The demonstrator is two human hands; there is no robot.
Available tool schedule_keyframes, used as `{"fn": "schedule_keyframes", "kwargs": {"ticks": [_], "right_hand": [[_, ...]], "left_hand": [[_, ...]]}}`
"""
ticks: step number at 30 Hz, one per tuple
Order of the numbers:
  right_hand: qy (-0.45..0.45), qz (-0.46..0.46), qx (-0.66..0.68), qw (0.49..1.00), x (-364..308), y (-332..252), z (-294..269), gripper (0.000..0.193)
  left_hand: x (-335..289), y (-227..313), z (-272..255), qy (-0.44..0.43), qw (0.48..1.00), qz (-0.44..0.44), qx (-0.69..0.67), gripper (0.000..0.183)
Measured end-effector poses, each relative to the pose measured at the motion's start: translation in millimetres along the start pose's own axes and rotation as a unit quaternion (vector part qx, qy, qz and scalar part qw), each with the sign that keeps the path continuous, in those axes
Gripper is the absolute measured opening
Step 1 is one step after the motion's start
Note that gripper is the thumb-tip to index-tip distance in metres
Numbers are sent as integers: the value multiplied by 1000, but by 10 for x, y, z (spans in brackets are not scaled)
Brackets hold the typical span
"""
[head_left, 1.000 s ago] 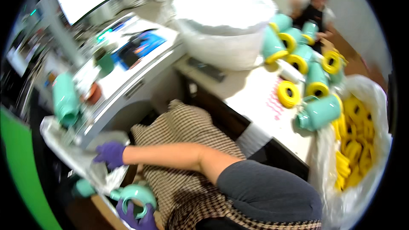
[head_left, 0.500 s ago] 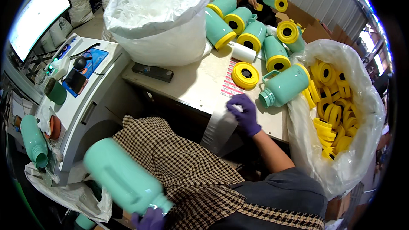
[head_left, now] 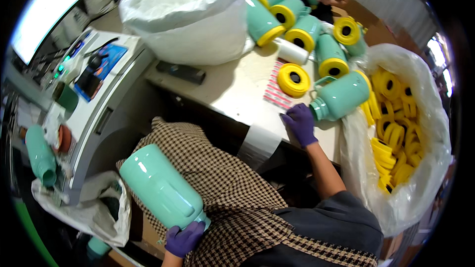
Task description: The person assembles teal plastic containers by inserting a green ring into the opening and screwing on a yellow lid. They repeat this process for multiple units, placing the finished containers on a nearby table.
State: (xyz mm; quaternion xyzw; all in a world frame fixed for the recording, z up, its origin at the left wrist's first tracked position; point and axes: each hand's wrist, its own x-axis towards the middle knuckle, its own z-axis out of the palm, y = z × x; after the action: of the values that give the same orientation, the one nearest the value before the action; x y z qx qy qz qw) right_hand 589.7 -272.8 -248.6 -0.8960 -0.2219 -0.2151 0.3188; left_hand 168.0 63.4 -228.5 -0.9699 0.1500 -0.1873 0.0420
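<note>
My left hand (head_left: 184, 239), in a purple glove, is closed around the neck of a mint-green jug shell (head_left: 161, 185). The shell lies tilted over my checked apron, its broad end up and left. My right hand (head_left: 300, 124), gloved in purple too, rests at the table edge with its fingers curled; anything inside them is hidden. Just left of it a translucent plastic sheet (head_left: 260, 144) hangs over the edge. Beyond it are a red-and-white sticker sheet (head_left: 277, 90) and a yellow ring-shaped base (head_left: 294, 80). A jug with a yellow base (head_left: 341, 96) lies beside my right hand.
More yellow-based jugs (head_left: 262, 20) and a white roll (head_left: 292, 52) lie at the back. A sack of clear rings (head_left: 198, 42) stands back left, a bag of yellow rings (head_left: 425, 168) at right. A dark bar (head_left: 181, 71) lies on the table. A person works beyond.
The jug shell in my left hand has shifted right and become steadier. My right hand has moved slightly right, away from the translucent sheet's corner. The view has shifted a little.
</note>
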Motion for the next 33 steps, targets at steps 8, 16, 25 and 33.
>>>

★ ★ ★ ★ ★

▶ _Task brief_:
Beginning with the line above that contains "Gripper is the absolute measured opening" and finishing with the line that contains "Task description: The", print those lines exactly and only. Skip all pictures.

▶ _Solution to this problem_:
Gripper is the absolute measured opening
Step 1 is one step after the motion's start
Note that gripper is the thumb-tip to index-tip distance in metres
Numbers are sent as integers: the value multiplied by 1000, but by 10 for x, y, z (spans in brackets are not scaled)
Brackets hold the typical span
"""
[head_left, 1.000 s ago] 
[head_left, 0.500 s ago] 
[head_left, now] 
Task description: The person assembles teal plastic containers by inserting a green ring into the opening and screwing on a yellow lid. They repeat this process for multiple units, placing the finished containers on a nearby table.

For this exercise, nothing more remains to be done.